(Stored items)
·····

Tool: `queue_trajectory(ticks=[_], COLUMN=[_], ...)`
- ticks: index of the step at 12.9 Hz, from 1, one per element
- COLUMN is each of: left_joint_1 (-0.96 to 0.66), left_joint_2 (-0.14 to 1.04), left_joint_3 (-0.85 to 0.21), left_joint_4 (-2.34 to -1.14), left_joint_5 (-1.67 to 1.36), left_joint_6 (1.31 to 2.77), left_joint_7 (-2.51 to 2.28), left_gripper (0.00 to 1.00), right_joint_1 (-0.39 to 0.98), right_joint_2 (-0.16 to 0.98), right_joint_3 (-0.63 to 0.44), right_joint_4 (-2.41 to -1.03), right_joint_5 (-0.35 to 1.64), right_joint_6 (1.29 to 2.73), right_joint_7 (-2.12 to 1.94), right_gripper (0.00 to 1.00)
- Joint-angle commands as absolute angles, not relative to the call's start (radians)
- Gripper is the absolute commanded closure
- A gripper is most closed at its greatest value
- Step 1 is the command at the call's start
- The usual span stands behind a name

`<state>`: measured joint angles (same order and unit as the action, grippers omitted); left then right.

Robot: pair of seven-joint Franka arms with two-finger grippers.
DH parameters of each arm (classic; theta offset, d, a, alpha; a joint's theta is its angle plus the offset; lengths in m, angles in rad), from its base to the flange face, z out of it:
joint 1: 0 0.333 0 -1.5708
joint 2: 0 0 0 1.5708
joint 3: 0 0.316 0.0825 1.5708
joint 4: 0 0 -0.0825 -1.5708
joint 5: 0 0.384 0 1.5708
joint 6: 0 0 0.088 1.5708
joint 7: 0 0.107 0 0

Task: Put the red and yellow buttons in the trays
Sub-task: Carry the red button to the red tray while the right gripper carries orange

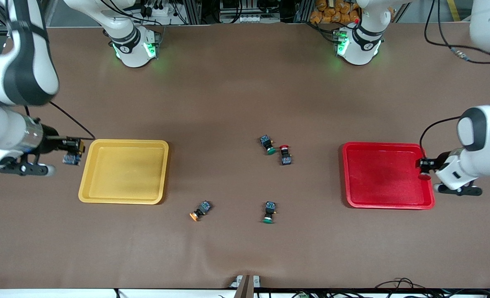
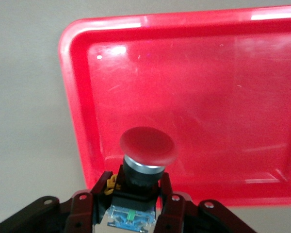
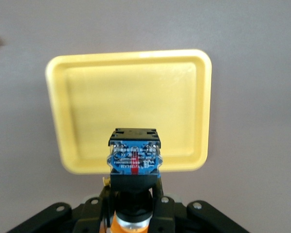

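I see my right gripper point(image 1: 73, 152) clamped on a yellow-capped button point(image 3: 134, 160), up in the air just beside the yellow tray point(image 1: 123, 198). On the table between that tray and the red tray point(image 1: 387, 203) lie another yellow button point(image 1: 200, 210) and a red button point(image 1: 285, 154). My left gripper point(image 1: 426, 169) grips a red-capped button point(image 2: 146, 150) over the red tray's edge.
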<state>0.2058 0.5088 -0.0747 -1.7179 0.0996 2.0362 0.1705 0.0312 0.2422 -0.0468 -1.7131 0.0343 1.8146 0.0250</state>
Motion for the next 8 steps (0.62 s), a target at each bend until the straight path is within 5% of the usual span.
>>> queue_trajectory(ticks=[1, 3, 4, 6, 8], left_joint_1=[0.238, 0.238, 0.239, 0.241, 0.241], left_joint_2=[0.569, 0.592, 0.594, 0.598, 0.601], left_joint_3=[-0.089, -0.089, -0.089, -0.089, -0.089], left_joint_4=[-1.726, -1.729, -1.729, -1.727, -1.726], left_joint_5=[0.127, 0.127, 0.126, 0.126, 0.124], left_joint_6=[2.114, 2.128, 2.128, 2.128, 2.128], left_joint_7=[0.178, 0.178, 0.178, 0.176, 0.176], left_gripper=[0.92, 0.8, 0.55, 0.29, 0.23], right_joint_1=[-0.037, -0.057, -0.058, -0.055, -0.051], right_joint_2=[0.273, 0.348, 0.391, 0.434, 0.484], right_joint_3=[-0.026, -0.026, -0.026, -0.026, -0.023], right_joint_4=[-1.84, -1.894, -1.907, -1.925, -1.93], right_joint_5=[0.023, 0.023, 0.023, 0.023, 0.028], right_joint_6=[1.98, 2.124, 2.179, 2.224, 2.272], right_joint_7=[-0.075, -0.08, -0.08, -0.08, -0.078], right_gripper=[1.0, 1.0, 1.0, 1.0, 1.0])
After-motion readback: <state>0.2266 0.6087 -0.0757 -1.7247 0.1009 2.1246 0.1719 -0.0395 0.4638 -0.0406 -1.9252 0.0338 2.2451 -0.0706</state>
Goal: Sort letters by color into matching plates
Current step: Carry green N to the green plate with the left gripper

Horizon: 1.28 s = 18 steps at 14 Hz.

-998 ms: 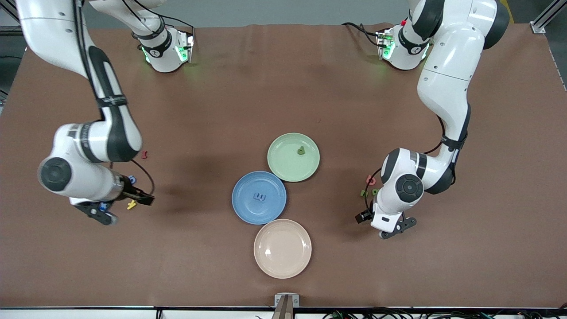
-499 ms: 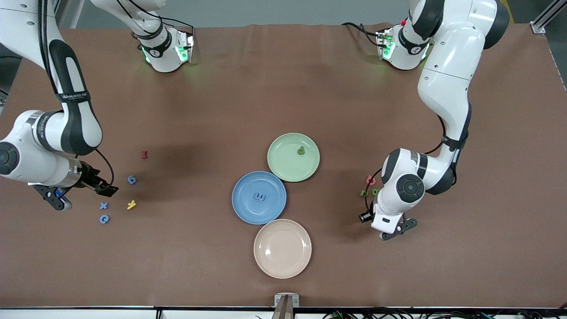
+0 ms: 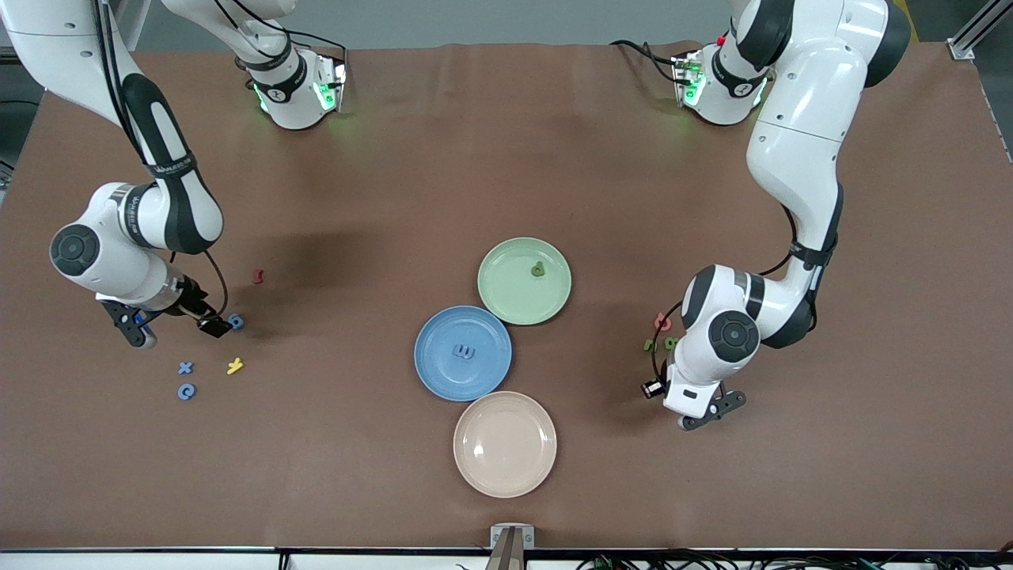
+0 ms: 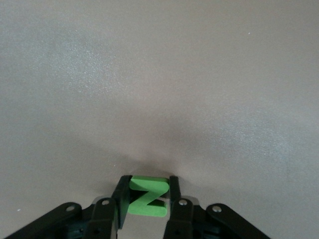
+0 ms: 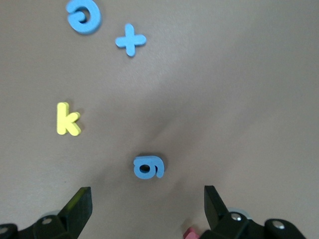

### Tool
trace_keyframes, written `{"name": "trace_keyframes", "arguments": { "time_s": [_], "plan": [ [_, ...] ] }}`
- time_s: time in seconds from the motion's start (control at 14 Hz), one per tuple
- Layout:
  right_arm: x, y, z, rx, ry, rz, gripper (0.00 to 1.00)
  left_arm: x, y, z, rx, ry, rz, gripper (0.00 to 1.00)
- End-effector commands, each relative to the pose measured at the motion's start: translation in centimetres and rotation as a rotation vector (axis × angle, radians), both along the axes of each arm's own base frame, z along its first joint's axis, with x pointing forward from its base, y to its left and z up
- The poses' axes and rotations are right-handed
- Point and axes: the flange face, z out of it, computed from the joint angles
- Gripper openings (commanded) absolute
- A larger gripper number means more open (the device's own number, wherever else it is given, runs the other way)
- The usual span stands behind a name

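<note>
Clock directions here are read on the front view, with 12 toward the robots' bases. At the right arm's end of the table, the right claw hangs over the brown table with its jaws spread wide and holding nothing. In the right wrist view the blue 6 lies flat, just ahead of the gap between the jaws and centred in it, so a short drop forward should straddle it. The yellow piece sits at 6 o'clock from the 6, the red piece at 1 o'clock, and the blue x and blue c at about 7 o'clock. All 4 lie well apart from it. The blue plate is at 3 o'clock from the 6 and already holds 1 blue letter. The green plate, touching it at 1 o'clock, holds 1 green letter. The cream plate is bare. 2 green pieces and a pink piece lie beside the left arm. The left claw is low over the table, its jaws pressed on the 2 sides of the green z. The green plate is at 10 o'clock from it, and the left arm is plainly the nearer one for that carry.
</note>
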Motion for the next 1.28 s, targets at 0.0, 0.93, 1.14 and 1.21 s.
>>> {"name": "trace_keyframes", "arguments": {
  "time_s": [0.0,0.93,1.14,1.21],
  "plan": [
    [-1.1,0.8,-1.2,-0.016,-0.011,-0.026,0.99,0.1,-0.5,1.6,-0.001,-0.01,0.002,0.2],
    [-0.2,0.1,-6.1,-0.063,-0.03,0.049,0.95,-12.6,-21.2,8.7,0.053,0.104,0.004,0.2],
    [-0.2,0.1,-6.2,-0.062,-0.026,0.063,0.72,-16.8,-25.7,7.2,0.075,0.123,0.01,0.2],
    [-0.2,0.1,-6.1,-0.062,-0.026,0.062,0.69,-18.2,-27.0,6.7,0.081,0.126,0.009,0.2]
  ]
}}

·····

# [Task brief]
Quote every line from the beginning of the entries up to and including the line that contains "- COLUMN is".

# [Solved problem]
Tool: `queue_trajectory(ticks=[_], COLUMN=[_], ...)`
- ticks: index of the step at 12.9 Hz, from 1, one per element
- COLUMN is each of: left_joint_1 (-0.96 to 0.66), left_joint_2 (-0.14 to 1.04), left_joint_3 (-0.85 to 0.21), left_joint_4 (-2.34 to -1.14), left_joint_5 (-1.67 to 1.36), left_joint_6 (1.31 to 2.77), left_joint_7 (-2.51 to 2.28), left_gripper (0.00 to 1.00), right_joint_1 (-0.39 to 0.98), right_joint_2 (-0.16 to 0.98), right_joint_3 (-0.63 to 0.44), right_joint_4 (-2.41 to -1.03), right_joint_5 (-0.35 to 1.64), right_joint_6 (1.29 to 2.73), right_joint_7 (-2.12 to 1.94), right_gripper (0.00 to 1.00)

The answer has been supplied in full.